— WORK ORDER —
The records that follow should be returned exactly, pictures excluded.

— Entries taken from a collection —
● ● ● ● ●

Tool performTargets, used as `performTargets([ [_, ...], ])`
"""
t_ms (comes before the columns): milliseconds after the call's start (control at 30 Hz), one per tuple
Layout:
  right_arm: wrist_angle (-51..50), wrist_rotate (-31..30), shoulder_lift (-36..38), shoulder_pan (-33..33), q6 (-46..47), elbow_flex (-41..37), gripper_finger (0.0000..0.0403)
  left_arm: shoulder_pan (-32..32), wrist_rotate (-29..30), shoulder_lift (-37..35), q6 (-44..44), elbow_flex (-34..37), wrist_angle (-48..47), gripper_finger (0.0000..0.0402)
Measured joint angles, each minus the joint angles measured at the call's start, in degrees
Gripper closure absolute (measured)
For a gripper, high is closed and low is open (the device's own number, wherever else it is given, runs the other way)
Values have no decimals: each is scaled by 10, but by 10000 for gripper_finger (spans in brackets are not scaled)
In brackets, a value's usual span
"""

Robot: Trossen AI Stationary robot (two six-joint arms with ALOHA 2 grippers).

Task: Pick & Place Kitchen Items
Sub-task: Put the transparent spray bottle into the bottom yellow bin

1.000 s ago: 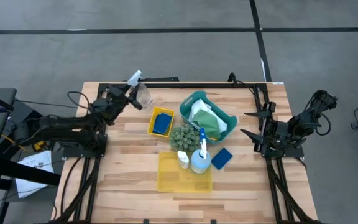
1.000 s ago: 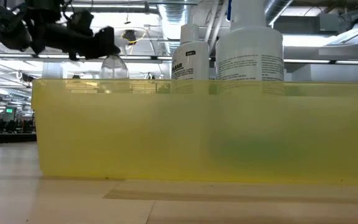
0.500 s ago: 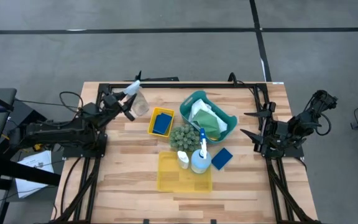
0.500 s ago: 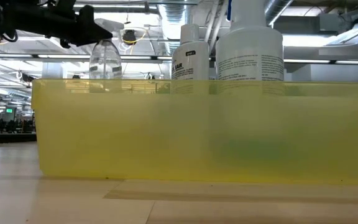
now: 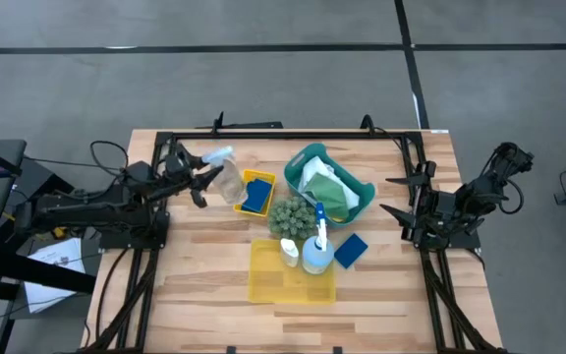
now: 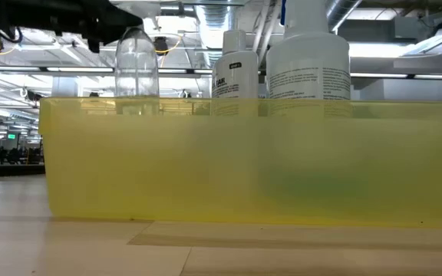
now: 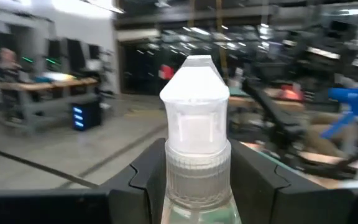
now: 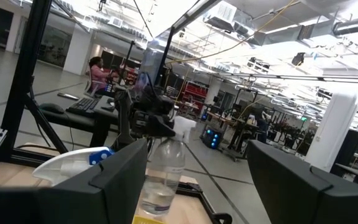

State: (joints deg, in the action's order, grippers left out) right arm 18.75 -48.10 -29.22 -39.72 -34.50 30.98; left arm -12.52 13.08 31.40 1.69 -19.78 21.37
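A clear spray bottle (image 5: 229,183) with a white cap (image 7: 194,93) hangs upright at the table's left, beside the small yellow bin (image 5: 245,183) that holds a blue sponge (image 5: 255,197). My left gripper (image 5: 207,177) is shut on it. In the low view the bottle (image 6: 136,65) shows above the large yellow bin's wall, its base hidden. My right gripper (image 5: 401,197) waits open over the table's right edge, holding nothing. A blue-topped spray bottle (image 5: 317,246), a small white bottle (image 5: 290,251) and another blue sponge (image 5: 350,249) stand near the large yellow bin (image 5: 291,280). My left gripper pinches the bottle's ribbed neck (image 7: 194,180), just under the white cap, between its two fingers (image 7: 143,183). The fingers come in about level from the table's left side. The bottle hangs upright below the hold, and in the right wrist view its base (image 8: 155,205) seems clear of the table.
A teal basket (image 5: 360,189) with white cloths and green pieces sits at the far middle. A green bumpy ball (image 5: 288,214) lies between it and the large yellow bin. Black frame rails (image 5: 293,135) run along the table's far, left and right edges.
My left gripper has carried the clear bottle from the far left corner toward the table's near edge and the small yellow bin, rising a little. It has tipped up to about level, and the bottle has gone from tilted to upright. The hold stays shut.
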Motion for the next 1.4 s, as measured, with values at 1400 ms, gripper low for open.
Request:
performTargets([
  [1400, 1, 0, 0, 0, 0, 0, 135, 90, -345, 127, -67, -36, 133, 269],
])
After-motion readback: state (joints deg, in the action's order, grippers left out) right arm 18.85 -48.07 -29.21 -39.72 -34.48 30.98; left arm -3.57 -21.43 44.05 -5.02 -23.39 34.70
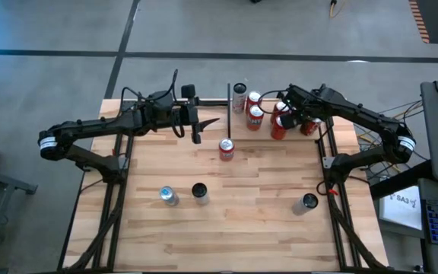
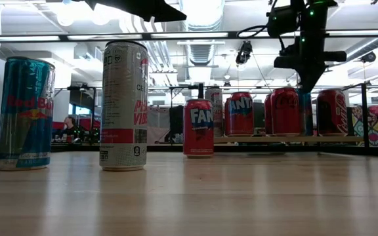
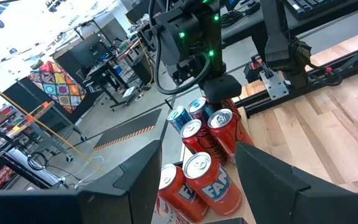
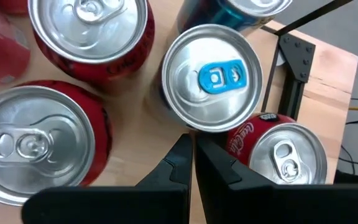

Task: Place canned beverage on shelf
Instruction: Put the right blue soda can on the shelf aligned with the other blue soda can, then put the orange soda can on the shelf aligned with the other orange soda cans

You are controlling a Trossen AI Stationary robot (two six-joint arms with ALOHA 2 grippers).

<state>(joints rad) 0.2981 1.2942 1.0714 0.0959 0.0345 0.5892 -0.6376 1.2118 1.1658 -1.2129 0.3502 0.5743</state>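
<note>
two arms over a butcher-block tabletop (image 1: 242,221), light wood strips, black frame rails down both sides, grey concrete floor around. seen from low view: big open workshop behind, white ceiling w/ strip lights and ducts, desks and a colourful patchwork panel far right.

shelf (image 2: 287,139) at far edge of table, right of centre: light board w/ thin black rods and posts. holds a cluster of cans standing upright: silver-top tall can (image 1: 239,97) at its left end, red cans (image 1: 255,114) beside it, more red ones under right arm. right wrist view straight down on the tops: blue-tab can (image 4: 215,78) in middle, red cans around it, all sealed, contents not visible.

off the shelf, on bare table: red fanta can (image 1: 226,149) near centre, just in front of shelf edge, upright. nearer the front: red bull can (image 2: 24,113), tall white-grey can (image 2: 124,105), dark can (image 1: 306,203) front right, all upright, well apart.

left gripper (image 1: 197,128) hovers left of shelf, above table, fingers (image 3: 132,180) spread partway, nothing between them; fanta cans seen past them. right gripper (image 4: 192,160) above shelf cans, fingers pressed together, holding nothing, tips over gap between can tops.
</note>
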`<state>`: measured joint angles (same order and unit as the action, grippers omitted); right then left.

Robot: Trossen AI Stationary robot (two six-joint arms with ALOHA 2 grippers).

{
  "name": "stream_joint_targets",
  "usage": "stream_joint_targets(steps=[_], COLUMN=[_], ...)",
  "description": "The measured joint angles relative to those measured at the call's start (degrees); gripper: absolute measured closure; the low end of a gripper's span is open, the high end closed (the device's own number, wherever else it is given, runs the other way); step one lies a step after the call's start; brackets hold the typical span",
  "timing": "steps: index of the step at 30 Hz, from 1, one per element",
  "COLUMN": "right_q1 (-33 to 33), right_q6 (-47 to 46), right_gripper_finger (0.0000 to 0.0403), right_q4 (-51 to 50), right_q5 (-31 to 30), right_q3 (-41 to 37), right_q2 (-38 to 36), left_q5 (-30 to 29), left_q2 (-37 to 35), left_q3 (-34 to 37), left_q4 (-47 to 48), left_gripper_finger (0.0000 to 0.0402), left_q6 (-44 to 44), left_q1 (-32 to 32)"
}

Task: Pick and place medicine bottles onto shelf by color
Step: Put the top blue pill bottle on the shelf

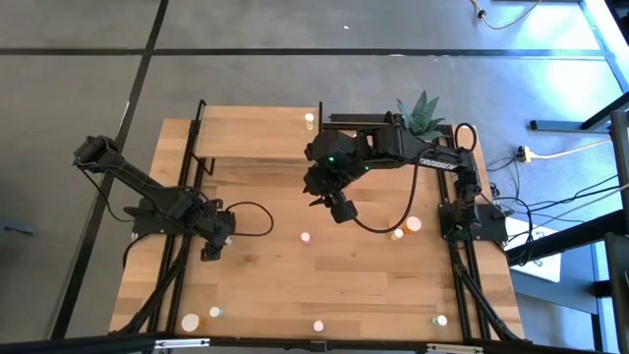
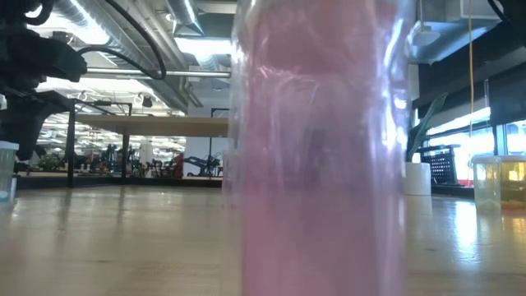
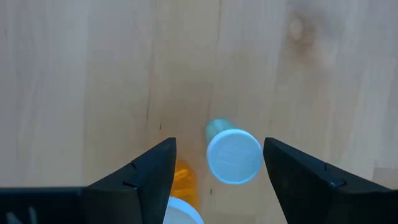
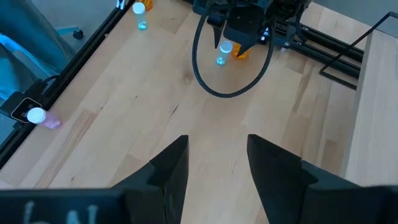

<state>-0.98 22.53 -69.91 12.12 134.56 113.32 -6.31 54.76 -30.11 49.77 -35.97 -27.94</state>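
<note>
My left gripper (image 3: 217, 165) is open at the table's left middle (image 1: 211, 246), pointing down. A green bottle with a white cap (image 3: 233, 155) stands upright between its fingers, and neither finger touches it. An orange bottle (image 3: 184, 177) stands by one finger. My right gripper (image 4: 214, 162) is open and empty above the table's middle (image 1: 339, 205). The shelf (image 1: 251, 133) stands at the far left, with one bottle (image 1: 309, 120) at its right end. Other bottles stand about the table: (image 1: 305, 237), (image 1: 414, 224), (image 1: 318, 325).
A pink bottle (image 2: 320, 148) stands right in front of the low camera. A yellowish bottle (image 2: 501, 181) stands at the right. A plant in a white pot (image 1: 423, 116) stands at the far right. More bottles (image 1: 190, 322) (image 1: 440, 320) stand near the front edge. A black cable (image 4: 230, 68) loops on the table.
</note>
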Motion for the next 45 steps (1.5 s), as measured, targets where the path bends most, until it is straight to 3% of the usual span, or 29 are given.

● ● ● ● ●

— SOLUTION FOR THIS PROBLEM —
Tool performTargets, used as `performTargets([ [_, ...], ])`
"""
t_ms (comes before the columns): milliseconds after the call's start (control at 30 Hz), one per tuple
Layout:
  right_arm: wrist_angle (-51..50), wrist_rotate (-31..30), shoulder_lift (-36..38), shoulder_pan (-33..33), q6 (-46..47), elbow_flex (-41..37), gripper_finger (0.0000..0.0403)
  left_arm: shoulder_pan (-32..32), wrist_rotate (-29..30), shoulder_lift (-37..35), q6 (-44..44), elbow_flex (-34..37), wrist_angle (-48..47), gripper_finger (0.0000..0.0402)
Measured joint angles, each minus the joint angles measured at the call's start, in degrees
Gripper closure absolute (measured)
For a gripper, high is closed and low is open (the device's own number, wherever else it is given, runs the other way)
Values have no decimals: each is scaled by 10, but by 10000 for gripper_finger (spans in brackets are not scaled)
In brackets, a value's usual span
"""

Robot: Trossen AI Stationary robot (two six-joint arms with ALOHA 2 grippers).

Task: Pick & Place Kitchen Items
Sub-task: Put the transparent spray bottle into the bottom yellow bin

1.000 s ago: 
1.000 s ago: 
0.500 s ago: 
0.500 s ago: 
now: 
now: 
now: 
now: 

State: (joints deg, in the action's order, grippers left out) right arm 18.75 -48.10 -29.22 -39.72 -34.50 30.98; left arm -12.52 13.08 31.40 1.69 -19.78 21.37
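A clear spray bottle (image 5: 229,183) with a white cap (image 7: 194,93) hangs upright at the table's left, beside the small yellow bin (image 5: 245,183) that holds a blue sponge (image 5: 255,197). My left gripper (image 5: 207,177) is shut on it. In the low view the bottle (image 6: 136,65) shows above the large yellow bin's wall, its base hidden. My right gripper (image 5: 401,197) waits open over the table's right edge, holding nothing. A blue-topped spray bottle (image 5: 317,246), a small white bottle (image 5: 290,251) and another blue sponge (image 5: 350,249) stand near the large yellow bin (image 5: 291,280). My left gripper pinches the bottle's ribbed neck (image 7: 194,180), just under the white cap, between its two fingers (image 7: 143,183). The fingers come in about level from the table's left side. The bottle hangs upright below the hold, and in the right wrist view its base (image 8: 155,205) seems clear of the table.
A teal basket (image 5: 360,189) with white cloths and green pieces sits at the far middle. A green bumpy ball (image 5: 288,214) lies between it and the large yellow bin. Black frame rails (image 5: 293,135) run along the table's far, left and right edges.
My left gripper has carried the clear bottle from the far left corner toward the table's near edge and the small yellow bin, rising a little. It has tipped up to about level, and the bottle has gone from tilted to upright. The hold stays shut.
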Motion for the next 1.4 s, as measured, with values at 1400 ms, gripper low for open.
Request:
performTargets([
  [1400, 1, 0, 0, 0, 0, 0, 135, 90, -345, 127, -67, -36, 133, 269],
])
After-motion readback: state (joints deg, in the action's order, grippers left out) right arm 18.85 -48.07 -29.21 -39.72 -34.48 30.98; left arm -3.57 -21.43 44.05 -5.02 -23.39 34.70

Task: Place canned beverage on shelf
Instruction: Put the right blue soda can on the shelf aligned with the other blue soda can, then put the orange soda can on the shelf aligned with the other orange soda cans

You are controlling a Trossen AI Stationary robot (two six-joint arms with ALOHA 2 grippers).

<state>(joints rad) 0.2981 1.2942 1.0714 0.0959 0.0345 0.5892 -0.6376 1.2118 1.1658 -1.2129 0.3502 0.5743</state>
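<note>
two arms over a butcher-block tabletop (image 1: 242,221), light wood strips, black frame rails down both sides, grey concrete floor around. seen from low view: big open workshop behind, white ceiling w/ strip lights and ducts, desks and a colourful patchwork panel far right.

shelf (image 2: 287,139) at far edge of table, right of centre: light board w/ thin black rods and posts. holds a cluster of cans standing upright: silver-top tall can (image 1: 239,97) at its left end, red cans (image 1: 255,114) beside it, more red ones under right arm. right wrist view straight down on the tops: blue-tab can (image 4: 215,78) in middle, red cans around it, all sealed, contents not visible.

off the shelf, on bare table: red fanta can (image 1: 226,149) near centre, just in front of shelf edge, upright. nearer the front: red bull can (image 2: 24,113), tall white-grey can (image 2: 124,105), dark can (image 1: 306,203) front right, all upright, well apart.

left gripper (image 1: 197,128) hovers left of shelf, above table, fingers (image 3: 132,180) spread partway, nothing between them; fanta cans seen past them. right gripper (image 4: 192,160) above shelf cans, fingers pressed together, holding nothing, tips over gap between can tops.
</note>
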`<state>`: measured joint angles (same order and unit as the action, grippers omitted); right then left.

Robot: Trossen AI Stationary robot (two six-joint arms with ALOHA 2 grippers).

{
  "name": "stream_joint_targets",
  "usage": "stream_joint_targets(steps=[_], COLUMN=[_], ...)",
  "description": "The measured joint angles relative to those measured at the call's start (degrees); gripper: absolute measured closure; the low end of a gripper's span is open, the high end closed (the device's own number, wherever else it is given, runs the other way); step one lies a step after the call's start; brackets hold the typical span",
  "timing": "steps: index of the step at 30 Hz, from 1, one per element",
  "COLUMN": "right_q1 (-33 to 33), right_q6 (-47 to 46), right_gripper_finger (0.0000 to 0.0403), right_q4 (-51 to 50), right_q5 (-31 to 30), right_q3 (-41 to 37), right_q2 (-38 to 36), left_q5 (-30 to 29), left_q2 (-37 to 35), left_q3 (-34 to 37), left_q4 (-47 to 48), left_gripper_finger (0.0000 to 0.0402), left_q6 (-44 to 44), left_q1 (-32 to 32)"
}

Task: Pick and place medicine bottles onto shelf by color
Step: Put the top blue pill bottle on the shelf


<state>-0.98 22.53 -69.91 12.12 134.56 113.32 -6.31 54.76 -30.11 49.77 -35.97 -27.94</state>
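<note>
My left gripper (image 3: 217, 165) is open at the table's left middle (image 1: 211, 246), pointing down. A green bottle with a white cap (image 3: 233, 155) stands upright between its fingers, and neither finger touches it. An orange bottle (image 3: 184, 177) stands by one finger. My right gripper (image 4: 214, 162) is open and empty above the table's middle (image 1: 339, 205). The shelf (image 1: 251, 133) stands at the far left, with one bottle (image 1: 309, 120) at its right end. Other bottles stand about the table: (image 1: 305, 237), (image 1: 414, 224), (image 1: 318, 325).
A pink bottle (image 2: 320, 148) stands right in front of the low camera. A yellowish bottle (image 2: 501, 181) stands at the right. A plant in a white pot (image 1: 423, 116) stands at the far right. More bottles (image 1: 190, 322) (image 1: 440, 320) stand near the front edge. A black cable (image 4: 230, 68) loops on the table.
</note>
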Motion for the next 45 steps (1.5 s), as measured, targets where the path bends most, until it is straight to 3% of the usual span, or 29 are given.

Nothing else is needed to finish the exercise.